> **THE TASK**
Please make an exact copy of the listing, without the pictures.
RECORDED DATA START
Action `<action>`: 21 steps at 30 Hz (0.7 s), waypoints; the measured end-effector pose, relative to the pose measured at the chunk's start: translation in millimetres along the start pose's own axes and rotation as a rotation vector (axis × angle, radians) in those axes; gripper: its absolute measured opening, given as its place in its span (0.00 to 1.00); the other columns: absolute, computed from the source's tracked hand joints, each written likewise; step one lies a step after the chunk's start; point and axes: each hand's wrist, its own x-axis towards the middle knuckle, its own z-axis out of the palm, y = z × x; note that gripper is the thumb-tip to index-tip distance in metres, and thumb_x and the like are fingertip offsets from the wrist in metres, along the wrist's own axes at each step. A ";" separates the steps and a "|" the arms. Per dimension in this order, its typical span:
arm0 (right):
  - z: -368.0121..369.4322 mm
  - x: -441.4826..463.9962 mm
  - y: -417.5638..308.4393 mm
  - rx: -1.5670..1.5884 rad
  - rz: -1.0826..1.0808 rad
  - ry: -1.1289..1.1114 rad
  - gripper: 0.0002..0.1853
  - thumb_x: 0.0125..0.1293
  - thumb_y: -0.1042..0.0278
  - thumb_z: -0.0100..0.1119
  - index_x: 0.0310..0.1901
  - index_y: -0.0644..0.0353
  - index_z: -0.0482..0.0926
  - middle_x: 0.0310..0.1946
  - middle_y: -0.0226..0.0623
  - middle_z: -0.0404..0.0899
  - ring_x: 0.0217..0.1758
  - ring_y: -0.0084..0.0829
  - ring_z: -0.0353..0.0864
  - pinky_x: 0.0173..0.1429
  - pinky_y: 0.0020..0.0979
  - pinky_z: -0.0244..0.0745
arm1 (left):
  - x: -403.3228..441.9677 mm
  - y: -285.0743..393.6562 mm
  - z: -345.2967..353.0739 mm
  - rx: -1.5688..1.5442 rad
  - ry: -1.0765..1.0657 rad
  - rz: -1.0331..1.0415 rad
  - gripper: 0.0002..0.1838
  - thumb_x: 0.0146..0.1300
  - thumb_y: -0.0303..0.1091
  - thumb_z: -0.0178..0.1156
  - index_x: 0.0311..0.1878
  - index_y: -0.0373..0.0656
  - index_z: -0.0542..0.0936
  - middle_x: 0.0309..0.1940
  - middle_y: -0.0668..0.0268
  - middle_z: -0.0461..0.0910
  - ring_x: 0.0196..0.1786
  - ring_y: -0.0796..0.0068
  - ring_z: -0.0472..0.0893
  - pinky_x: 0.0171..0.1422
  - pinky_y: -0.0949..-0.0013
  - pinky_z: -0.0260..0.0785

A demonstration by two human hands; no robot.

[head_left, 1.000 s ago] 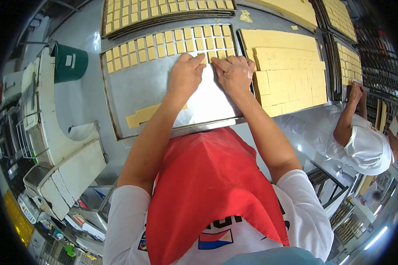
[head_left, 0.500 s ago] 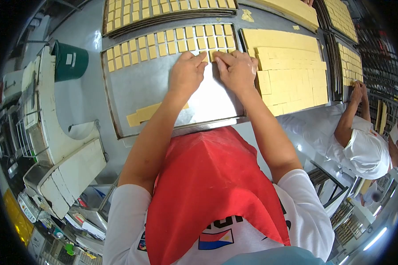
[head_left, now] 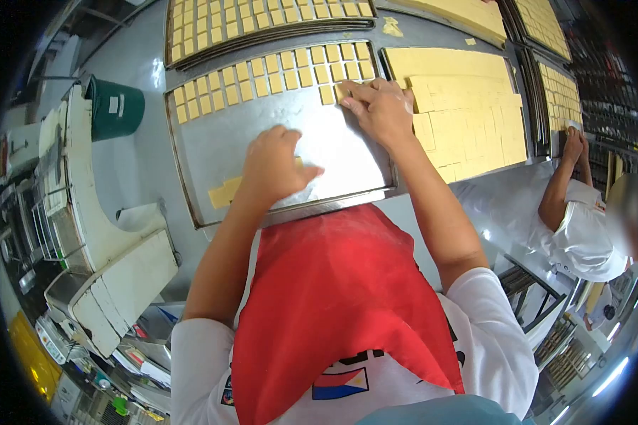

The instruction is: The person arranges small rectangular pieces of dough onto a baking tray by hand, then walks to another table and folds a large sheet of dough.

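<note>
- Left hand (head_left: 273, 166): held over the tray (head_left: 213, 142), thumb spread wide from the fingers.
- Right hand (head_left: 388, 115): forearm angled in from the right, index and thumb set at the near row of yellow pieces (head_left: 327, 95); pinch can't be confirmed.
- Yellow strip (head_left: 222, 194): partly hidden by left wrist, near front rim.
- Bare metal spans rows to front rim; right side bounded by yellow slab (head_left: 468, 131).

Right hand (head_left: 388, 113) at yellow pieces (head_left: 327, 95), left hand (head_left: 273, 166) over metal tray (head_left: 216, 145)
</note>
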 end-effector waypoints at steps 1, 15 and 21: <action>-3.8 -4.3 -1.9 0.046 -0.007 0.039 0.17 0.68 0.48 0.70 0.56 0.37 0.91 0.35 0.32 0.82 0.47 0.38 0.82 0.55 0.48 0.72 | -10.3 -1.0 -3.1 0.136 -0.025 0.069 0.27 0.49 0.45 0.81 0.51 0.42 0.86 0.43 0.57 0.81 0.48 0.52 0.81 0.54 0.49 0.72; -5.3 -71.0 -45.1 0.967 0.252 -0.238 0.14 0.69 0.62 0.70 0.52 0.60 0.88 0.37 0.38 0.90 0.38 0.30 0.83 0.50 0.34 0.79 | -20.1 -16.2 0.4 -0.255 0.155 0.175 0.25 0.51 0.34 0.81 0.54 0.44 0.86 0.50 0.60 0.80 0.51 0.60 0.82 0.56 0.56 0.75; -7.5 -66.5 -75.7 1.651 0.456 -0.381 0.07 0.70 0.72 0.69 0.41 0.67 0.84 0.33 0.39 0.88 0.38 0.22 0.83 0.45 0.27 0.79 | -12.2 -14.0 -6.3 -0.616 0.315 0.217 0.28 0.50 0.32 0.83 0.57 0.46 0.86 0.47 0.65 0.80 0.52 0.65 0.82 0.57 0.63 0.75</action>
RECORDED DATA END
> **EXPECTED OUTPUT**
Action `<action>`: 21 steps at 30 Hz (0.7 s), waypoints; the measured end-effector pose, relative to the pose measured at the chunk's start: translation in millimetres along the start pose's own axes and rotation as a rotation vector (axis × angle, radians) in those axes; gripper: its absolute measured opening, given as its place in its span (0.00 to 1.00); the other columns: absolute, computed from the source's tracked hand joints, each written likewise; step one lies a step after the chunk's start; point and axes: each hand's wrist, its own x-axis towards the middle knuckle, its own z-axis out of the palm, y = z × x; note that gripper is the thumb-tip to index-tip distance in metres, and thumb_x and the like are fingertip offsets from the wrist in metres, along the wrist's own axes at each step. A ";" separates the steps and a "|" the arms. Per dimension in this order, its typical span:
arm0 (right):
  - z: -368.0121..369.4322 mm
  - x: -441.4826..463.9962 mm
  - y: -417.5638..308.4393 mm
  - rx: -1.5670..1.5884 rad
  - rz: -1.0826..1.0808 rad
  - ry: -1.1289..1.1114 rad
  - gripper: 0.0002..0.1853
  - thumb_x: 0.0125..0.1293
  - thumb_y: -0.1042..0.0278
  - thumb_z: -0.0100..0.1119
  - index_x: 0.0310..0.1901
  - index_y: -0.0644..0.0353
  - index_z: -0.0482..0.0926
  - middle_x: 0.0310..0.1946
  - middle_y: -0.0226..0.0623
  - middle_z: -0.0404..0.0899
  - ring_x: 0.0217..0.1758
  - ring_y: -0.0084..0.0829
  - ring_z: -0.0353..0.0864
  - pinky_x: 0.0173..0.1429
  - pinky_y: 0.0020..0.0979
  - pinky_z: -0.0244..0.0745
arm1 (left):
  - x: -403.3228..441.9677 mm
  - y: -285.0743..393.6562 mm
  - z: -345.2967..353.0739 mm
  - rx: -1.5688..1.5442 rad
  - ry: -1.0765..1.0657 rad
  - rz: -1.0331..1.0415 rad
  - gripper: 0.0002..0.1838
  - thumb_x: 0.0146..0.1300
  - thumb_y: -0.0303..0.1091
  - thumb_z: -0.0178..0.1156
  - index_x: 0.0311..0.1878
  - index_y: -0.0373..0.0656
  - index_z: -0.0542..0.0936
  - middle_x: 0.0309..0.1940
  - middle_y: -0.0668..0.0268
  - middle_z: -0.0461..0.0910
  - ring_x: 0.0196..0.1786
  - ring_y: -0.0796..0.0068
  - ring_z: -0.0472..0.0893
  - pinky_x: 0.0171..0.1422
  - pinky_y: -0.0949..-0.0013
  - pinky_z: -0.0260..0.0785

A demonstration by two human hands; no robot.

[head_left, 1.000 s ago] 
[head_left, 0.500 s ago] 
[head_left, now] 

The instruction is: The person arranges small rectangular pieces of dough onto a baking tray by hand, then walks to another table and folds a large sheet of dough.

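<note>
- Left hand (head_left: 273, 166): held over the tray (head_left: 213, 142), thumb spread wide from the fingers.
- Right hand (head_left: 388, 115): forearm angled in from the right, index and thumb set at the near row of yellow pieces (head_left: 327, 95); pinch can't be confirmed.
- Yellow strip (head_left: 222, 194): partly hidden by left wrist, near front rim.
- Bare metal spans rows to front rim; right side bounded by yellow slab (head_left: 468, 131).

Right hand (head_left: 388, 113) at yellow pieces (head_left: 327, 95), left hand (head_left: 273, 166) over metal tray (head_left: 216, 145)
</note>
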 end-effector waypoints at steps 1, 15 and 21: <action>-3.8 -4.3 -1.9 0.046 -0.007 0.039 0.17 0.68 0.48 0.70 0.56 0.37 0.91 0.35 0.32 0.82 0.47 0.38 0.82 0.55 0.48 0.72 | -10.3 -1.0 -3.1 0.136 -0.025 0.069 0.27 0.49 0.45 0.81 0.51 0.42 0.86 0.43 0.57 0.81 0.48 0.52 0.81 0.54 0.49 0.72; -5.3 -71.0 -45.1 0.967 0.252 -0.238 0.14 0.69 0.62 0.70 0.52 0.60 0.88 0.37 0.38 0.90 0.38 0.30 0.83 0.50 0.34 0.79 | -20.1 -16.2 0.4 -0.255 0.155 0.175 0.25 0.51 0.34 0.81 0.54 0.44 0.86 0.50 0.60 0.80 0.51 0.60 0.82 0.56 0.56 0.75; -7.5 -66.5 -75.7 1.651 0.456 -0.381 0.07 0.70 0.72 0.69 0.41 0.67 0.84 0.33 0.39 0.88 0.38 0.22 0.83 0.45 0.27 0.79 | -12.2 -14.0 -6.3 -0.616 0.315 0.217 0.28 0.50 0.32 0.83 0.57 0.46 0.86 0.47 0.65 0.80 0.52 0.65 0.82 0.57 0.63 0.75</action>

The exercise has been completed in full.